JAKARTA, KOMPAS.com - Akurasi data penerima bantuan sosial diperlukan agar penyaluran bantuan sosial oleh pemerintah dalam upaya mengatasi dampak pandemi Covid-19 tepat sasaran.
Data yang tidak akurat mengakibatkan bantuan yang disalurkan salah sasaran, bahkan ada yang menerima bantuan ganda.
Di sisi lain, ada warga yang seharusnya diprioritaskan mendapat bantuan, justru tidak mendapatkannya.
Baca juga: Bantuan Sembako Dampak Covid-19 Tak Sesuai Data, Kepala Desa Stres
Seperti persoalan penyaluran bantuan sosial bagi warga terdampak Covid-19 di Kabupaten Sumedang, Jawa Barat, yang membuat pemerintah desa disalahkan oleh sejumlah warga karena dianggap bantuan tidak tepat sasaran.
"Program bantuan untuk warga terdampak corona ini membuat kami stres," kata Kepala Desa Sukaluyu, Kecamatan Ganeas, Edi Sukardi kepada Kompas.com, Senin (27/4/2020) lalu.
Persoalannya, pemerintah provinsi menggunakan data yang tidak sesuai dengan data terbaru yang dikumpulkan pemerintah desa bersama RT/RW ketika menyalurkan bantuan tersebut.

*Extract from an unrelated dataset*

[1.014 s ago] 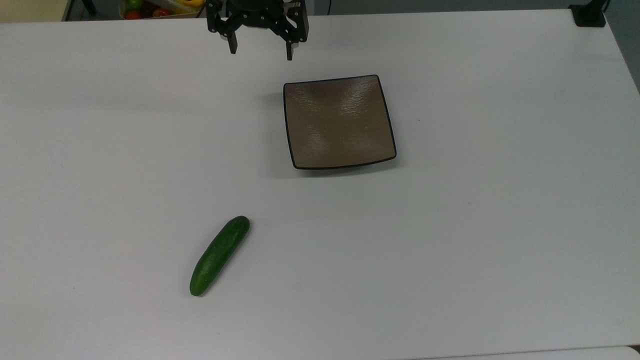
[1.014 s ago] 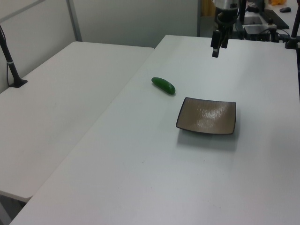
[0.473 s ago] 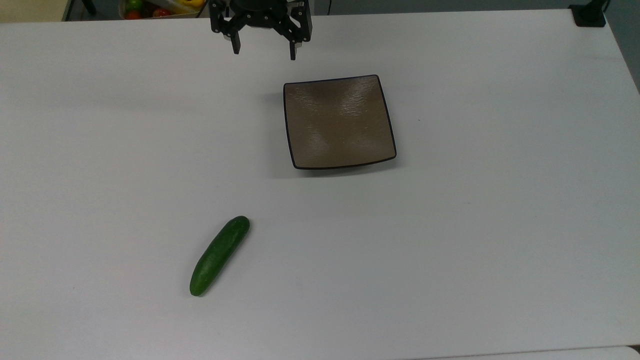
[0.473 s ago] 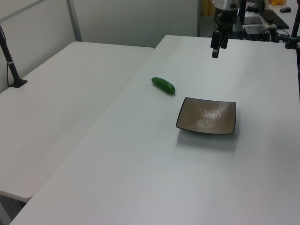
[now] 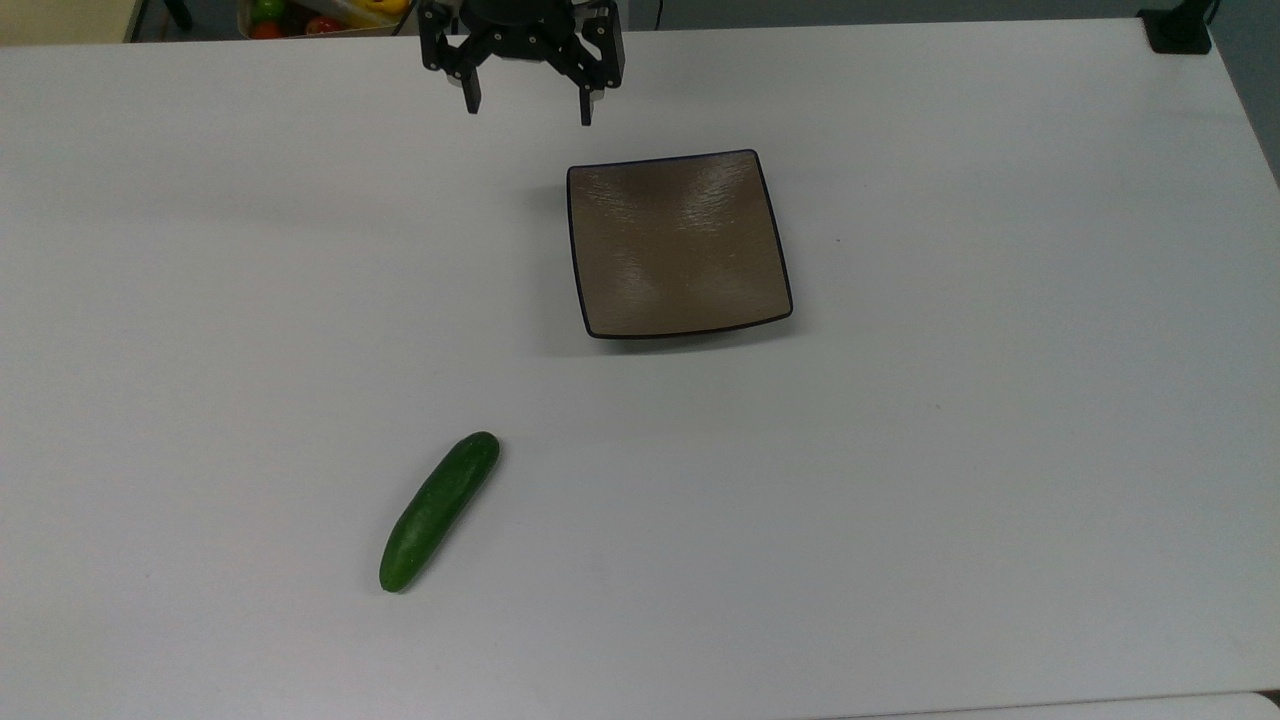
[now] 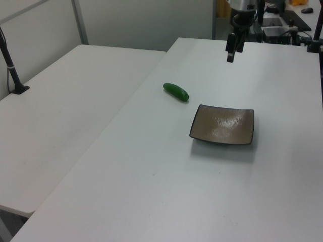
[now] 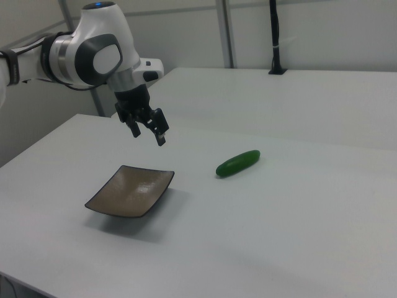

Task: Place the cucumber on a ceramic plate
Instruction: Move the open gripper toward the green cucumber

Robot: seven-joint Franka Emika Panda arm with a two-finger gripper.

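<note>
White tabletop [image 5: 900,500] stretched under me, with a second pale table [image 6: 65,116] set beside it at the left view's left. My gripper [image 5: 527,108] hung in the air above the surface near the top view's upper edge, its two black fingers [image 5: 470,98] spread wide apart with nothing between them. In the right view my gripper [image 7: 147,135] hovered above and just behind the ceramic plate [image 7: 130,191], not touching it.

The ceramic plate [image 5: 678,243] sat flat on the table, square and glossy brown with a thin dark rim, and it was bare. In the top view it lay below my gripper and a little to the top view's right.

The cucumber [image 5: 438,511] lay on the tabletop well apart from the plate, toward the top view's lower left, resting at a slant with one rounded end pointing up and to the top view's right. In the left view the cucumber [image 6: 175,92] lay to the left view's left of the plate [image 6: 222,124]; in the right view the cucumber [image 7: 238,162] lay to the right view's right of it. My gripper [image 6: 230,50] was well clear of it.
</note>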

"Pada kenyataannya, warga di wilayah kami yang menerima bantuan paket sembako dari Provinsi Jabar, yang dikirim PT Pos ini bukan warga terdampak Covid-19 yang telah kami ajukan," tutur Edi.
Baca juga: Menurut Alissa Wahid, Mestinya Pemerintah Data Ulang Penerima Bansos
Pengajuan data baru ini sesuai dengan instruksi dari Gubernur Jawa Barat Ridwan Kamil dan Bupati Sumedang Dony Ahmad Munir, agar kepala desa melakukan validasi dan verifikasi terhadap masyarakat yang berhak menerima bantuan.
Dari 26 warga yang terdaftar, hanya 11 orang yang menerima paket bantuan tersebut.
Bahkan, beberapa di antaranya telah masuk ke dalam daftar penerima bantuan sosial dari program lain.
Persoalan pun tidak berhenti sampai di sana.
Kecemburuan sosial terjadi lantaran warga yang seharusnya diprioritaskan mendapat bantuan justru tidak mendapatkannya.
Bahkan, sejumlah bantuan yang telah diterima terpaksa harus dikembalikan karena berbagai persoalan, mulai dari penerima yang telah meninggal dunia, beda nomor induk kependudukan, hingga nama yang tidak sesuai dengan kartu tanda penduduk (KTP).
"Inilah yang membuat kami stres. Katanya tidak boleh dobel bantuan, tapi kenyataannya, penerima itu menerima dobel bantuan. Jauh sekali dengan data yang kami ajukan sebelumnya," pungkasnya.
Data bermasalah
Persoalan data bermasalah ini tentu harus segera dibenahi. Pasalnya, penyaluran dana bantuan sosial ini melibatkan pihak yang cukup banyak dan jumlah yang tidak sedikit.
Terlebih, pemerintah berencana menjadikan petani sebagai salah satu penerima insentif dari pemerintah agar tetap dapat bertahan selama masa pandemi.
"Pemerintah memberikan BLT sebesar Rp 600.000 (per bulan). Dimana Rp 300.000 merupakan bantuan tunai dan Rp 300.000 itu (untuk) sarana prasarana produksi pertanian," kata Menteri Koordinator bidang Perekonomian Airlangga Hartarto usai rapat kabinet terbatas dengan Presiden Joko Widodo, Selasa (28/4/2020).
Menurut dia, saat ini terdapat 2,44 juta petani yang masuk kategori miskin yang perlu diberikan insentif oleh pemerintah.